> Task to carry out
Please set down the data again exactly, minus the pictures.

Data section: Begin

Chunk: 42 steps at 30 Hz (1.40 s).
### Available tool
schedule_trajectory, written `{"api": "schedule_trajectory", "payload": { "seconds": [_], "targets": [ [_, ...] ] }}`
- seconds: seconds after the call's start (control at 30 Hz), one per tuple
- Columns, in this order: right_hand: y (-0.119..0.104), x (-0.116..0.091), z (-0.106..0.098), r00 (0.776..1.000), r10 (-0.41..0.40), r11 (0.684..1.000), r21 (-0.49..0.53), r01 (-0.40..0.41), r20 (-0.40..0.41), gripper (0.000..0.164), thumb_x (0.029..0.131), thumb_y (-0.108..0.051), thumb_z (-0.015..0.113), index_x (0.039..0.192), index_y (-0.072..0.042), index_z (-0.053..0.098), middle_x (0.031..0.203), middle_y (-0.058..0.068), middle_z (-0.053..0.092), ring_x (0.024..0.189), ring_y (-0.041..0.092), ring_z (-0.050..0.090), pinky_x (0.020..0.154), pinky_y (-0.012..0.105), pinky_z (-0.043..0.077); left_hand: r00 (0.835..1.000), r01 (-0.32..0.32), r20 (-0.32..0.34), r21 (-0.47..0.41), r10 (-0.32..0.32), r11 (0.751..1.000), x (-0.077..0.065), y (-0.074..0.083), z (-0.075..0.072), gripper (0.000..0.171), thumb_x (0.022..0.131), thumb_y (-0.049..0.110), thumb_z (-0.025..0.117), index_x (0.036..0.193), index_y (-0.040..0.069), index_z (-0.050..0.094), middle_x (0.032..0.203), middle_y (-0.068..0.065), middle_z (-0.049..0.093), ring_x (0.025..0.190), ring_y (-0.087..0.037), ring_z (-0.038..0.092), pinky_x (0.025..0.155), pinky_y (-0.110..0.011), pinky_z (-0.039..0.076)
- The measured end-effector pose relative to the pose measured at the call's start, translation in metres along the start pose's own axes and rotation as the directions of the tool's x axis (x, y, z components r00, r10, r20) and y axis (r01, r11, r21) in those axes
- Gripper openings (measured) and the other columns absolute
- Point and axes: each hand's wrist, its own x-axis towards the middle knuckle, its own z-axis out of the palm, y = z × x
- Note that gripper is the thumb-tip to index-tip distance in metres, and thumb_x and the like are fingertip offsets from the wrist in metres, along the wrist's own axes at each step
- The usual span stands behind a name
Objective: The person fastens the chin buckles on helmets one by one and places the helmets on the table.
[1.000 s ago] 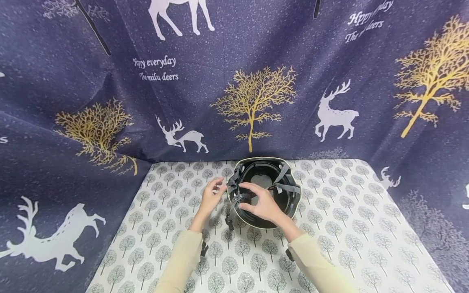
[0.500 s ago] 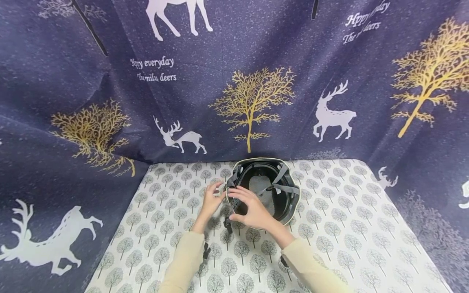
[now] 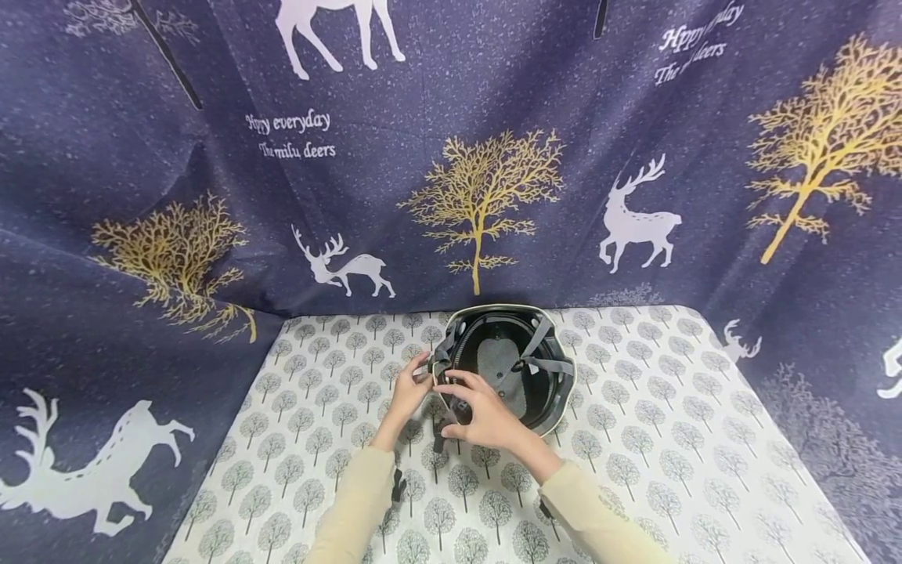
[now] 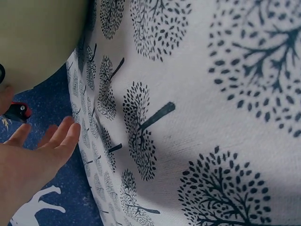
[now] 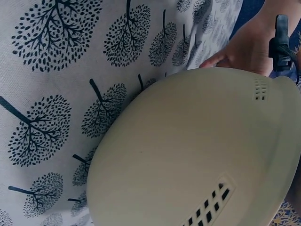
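Note:
A helmet (image 3: 517, 368) lies upside down on the table, its black inside and grey padding facing up. Its pale cream shell (image 5: 178, 146) fills much of the right wrist view. My left hand (image 3: 406, 392) is at the helmet's left rim, several fingers extended; a small red-and-black piece (image 4: 19, 111) shows close to its fingertips. I cannot tell whether thumb and index pinch it. My right hand (image 3: 486, 415) reaches over the near left rim with thumb and fingers apart in a curve. Between them hangs a dark strap with a black buckle (image 3: 438, 442).
Grey chin straps (image 3: 546, 352) cross the right side of the helmet's inside. A white cloth (image 3: 676, 439) printed with trees covers the table. Behind it hangs a dark blue curtain (image 3: 395, 180) with deer and golden trees.
My right hand has moved left and slightly toward me, from over the helmet's inside to its left rim. The left hand stays by the rim, and the helmet lies almost where it was.

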Motion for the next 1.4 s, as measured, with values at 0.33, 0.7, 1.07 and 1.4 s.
{"api": "schedule_trajectory", "payload": {
  "seconds": [0.33,0.7,1.07,1.4],
  "targets": [
    [0.001,-0.004,0.0,0.999,0.043,0.997,0.058,-0.045,0.022,0.045,0.074,-0.021,0.083,0.115,-0.016,0.067,0.146,0.014,0.046,0.136,0.04,0.041,0.108,0.065,0.036,1.0,-0.02,-0.008,-0.047,0.02,0.999,-0.002,0.006,0.0,0.049,0.092,0.003,0.059,0.138,-0.007,0.047,0.13,-0.031,0.055,0.102,-0.041,0.066,0.084,-0.039,0.058],
    [0.008,-0.004,0.001,1.0,-0.001,0.998,0.065,0.003,-0.018,0.015,0.082,-0.024,0.078,0.086,-0.02,0.064,0.133,0.013,0.057,0.125,0.035,0.054,0.1,0.056,0.046,0.993,-0.047,-0.107,-0.052,0.041,0.998,0.0,0.007,0.003,0.034,0.091,0.003,0.062,0.124,-0.006,0.059,0.106,-0.024,0.062,0.069,-0.005,0.055,0.062,-0.018,0.046],
    [0.003,-0.002,0.002,0.982,-0.039,0.998,0.042,0.048,-0.187,0.013,0.083,-0.022,0.073,0.082,-0.016,0.061,0.12,0.01,0.066,0.117,0.034,0.058,0.106,0.062,0.036,0.973,-0.078,-0.224,-0.095,0.055,0.992,-0.003,0.02,-0.004,0.032,0.088,0.006,0.069,0.117,-0.004,0.064,0.097,-0.016,0.064,0.07,-0.003,0.055,0.06,-0.013,0.047],
    [0.0,0.0,-0.001,0.951,-0.001,0.999,0.041,0.015,-0.308,0.008,0.085,-0.018,0.07,0.086,-0.014,0.063,0.104,0.005,0.074,0.101,0.026,0.065,0.095,0.05,0.047,0.959,-0.137,-0.261,-0.082,0.111,0.987,-0.009,0.039,-0.013,0.035,0.084,0.012,0.076,0.115,-0.002,0.067,0.098,-0.017,0.064,0.071,-0.003,0.052,0.063,-0.012,0.046]
  ]
}}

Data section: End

> Exercise answer
Chunk: 42 steps at 30 Hz (1.40 s).
### Available tool
schedule_trajectory, written `{"api": "schedule_trajectory", "payload": { "seconds": [_], "targets": [ [_, ...] ] }}`
- seconds: seconds after the call's start (control at 30 Hz), one per tuple
- Columns, in this order: right_hand: y (-0.119..0.104), x (-0.116..0.091), z (-0.106..0.098), r00 (0.776..1.000), r10 (-0.41..0.40), r11 (0.684..1.000), r21 (-0.49..0.53), r01 (-0.40..0.41), r20 (-0.40..0.41), gripper (0.000..0.164), thumb_x (0.029..0.131), thumb_y (-0.108..0.051), thumb_z (-0.015..0.113), index_x (0.039..0.192), index_y (-0.072..0.042), index_z (-0.053..0.098), middle_x (0.031..0.203), middle_y (-0.058..0.068), middle_z (-0.053..0.092), ring_x (0.024..0.189), ring_y (-0.041..0.092), ring_z (-0.050..0.090), pinky_x (0.020..0.154), pinky_y (-0.012..0.105), pinky_z (-0.043..0.077); left_hand: r00 (0.835..1.000), r01 (-0.32..0.32), r20 (-0.32..0.34), r21 (-0.47..0.41), r10 (-0.32..0.32), r11 (0.751..1.000), x (-0.077..0.065), y (-0.074..0.083), z (-0.075..0.072), gripper (0.000..0.171), thumb_x (0.022..0.131), thumb_y (-0.049..0.110), thumb_z (-0.025..0.117), index_x (0.036..0.193), index_y (-0.040..0.069), index_z (-0.050..0.094), middle_x (0.032..0.203), middle_y (-0.068..0.065), middle_z (-0.049..0.093), ring_x (0.025..0.190), ring_y (-0.087..0.037), ring_z (-0.038..0.092), pinky_x (0.025..0.155), pinky_y (-0.110..0.011), pinky_z (-0.039..0.076)
- The measured end-effector pose relative to the pose measured at the call's start, translation in metres along the start pose's own axes and rotation as the directions of the tool's x axis (x, y, z components r00, r10, r20) and y axis (r01, r11, r21) in those axes
- Gripper openings (measured) and the other columns absolute
- Point and axes: each hand's wrist, its own x-axis towards the middle knuckle, its own z-axis out of the palm, y = z × x
- Note that gripper is the thumb-tip to index-tip distance in metres, and thumb_x and the like are fingertip offsets from the wrist in metres, along the wrist's own axes at each step
- The usual span stands behind a name
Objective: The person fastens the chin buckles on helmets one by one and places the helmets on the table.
[1.000 s ago] 
[0.500 s ago] 
[now] 
[now] 
[now] 
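Note:
A helmet (image 3: 517, 368) lies upside down on the table, its black inside and grey padding facing up. Its pale cream shell (image 5: 178, 146) fills much of the right wrist view. My left hand (image 3: 406, 392) is at the helmet's left rim, several fingers extended; a small red-and-black piece (image 4: 19, 111) shows close to its fingertips. I cannot tell whether thumb and index pinch it. My right hand (image 3: 486, 415) reaches over the near left rim with thumb and fingers apart in a curve. Between them hangs a dark strap with a black buckle (image 3: 438, 442).
Grey chin straps (image 3: 546, 352) cross the right side of the helmet's inside. A white cloth (image 3: 676, 439) printed with trees covers the table. Behind it hangs a dark blue curtain (image 3: 395, 180) with deer and golden trees.
My right hand has moved left and slightly toward me, from over the helmet's inside to its left rim. The left hand stays by the rim, and the helmet lies almost where it was.
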
Motion for the next 1.4 s, as measured, with values at 0.33, 0.7, 1.07 and 1.4 s.
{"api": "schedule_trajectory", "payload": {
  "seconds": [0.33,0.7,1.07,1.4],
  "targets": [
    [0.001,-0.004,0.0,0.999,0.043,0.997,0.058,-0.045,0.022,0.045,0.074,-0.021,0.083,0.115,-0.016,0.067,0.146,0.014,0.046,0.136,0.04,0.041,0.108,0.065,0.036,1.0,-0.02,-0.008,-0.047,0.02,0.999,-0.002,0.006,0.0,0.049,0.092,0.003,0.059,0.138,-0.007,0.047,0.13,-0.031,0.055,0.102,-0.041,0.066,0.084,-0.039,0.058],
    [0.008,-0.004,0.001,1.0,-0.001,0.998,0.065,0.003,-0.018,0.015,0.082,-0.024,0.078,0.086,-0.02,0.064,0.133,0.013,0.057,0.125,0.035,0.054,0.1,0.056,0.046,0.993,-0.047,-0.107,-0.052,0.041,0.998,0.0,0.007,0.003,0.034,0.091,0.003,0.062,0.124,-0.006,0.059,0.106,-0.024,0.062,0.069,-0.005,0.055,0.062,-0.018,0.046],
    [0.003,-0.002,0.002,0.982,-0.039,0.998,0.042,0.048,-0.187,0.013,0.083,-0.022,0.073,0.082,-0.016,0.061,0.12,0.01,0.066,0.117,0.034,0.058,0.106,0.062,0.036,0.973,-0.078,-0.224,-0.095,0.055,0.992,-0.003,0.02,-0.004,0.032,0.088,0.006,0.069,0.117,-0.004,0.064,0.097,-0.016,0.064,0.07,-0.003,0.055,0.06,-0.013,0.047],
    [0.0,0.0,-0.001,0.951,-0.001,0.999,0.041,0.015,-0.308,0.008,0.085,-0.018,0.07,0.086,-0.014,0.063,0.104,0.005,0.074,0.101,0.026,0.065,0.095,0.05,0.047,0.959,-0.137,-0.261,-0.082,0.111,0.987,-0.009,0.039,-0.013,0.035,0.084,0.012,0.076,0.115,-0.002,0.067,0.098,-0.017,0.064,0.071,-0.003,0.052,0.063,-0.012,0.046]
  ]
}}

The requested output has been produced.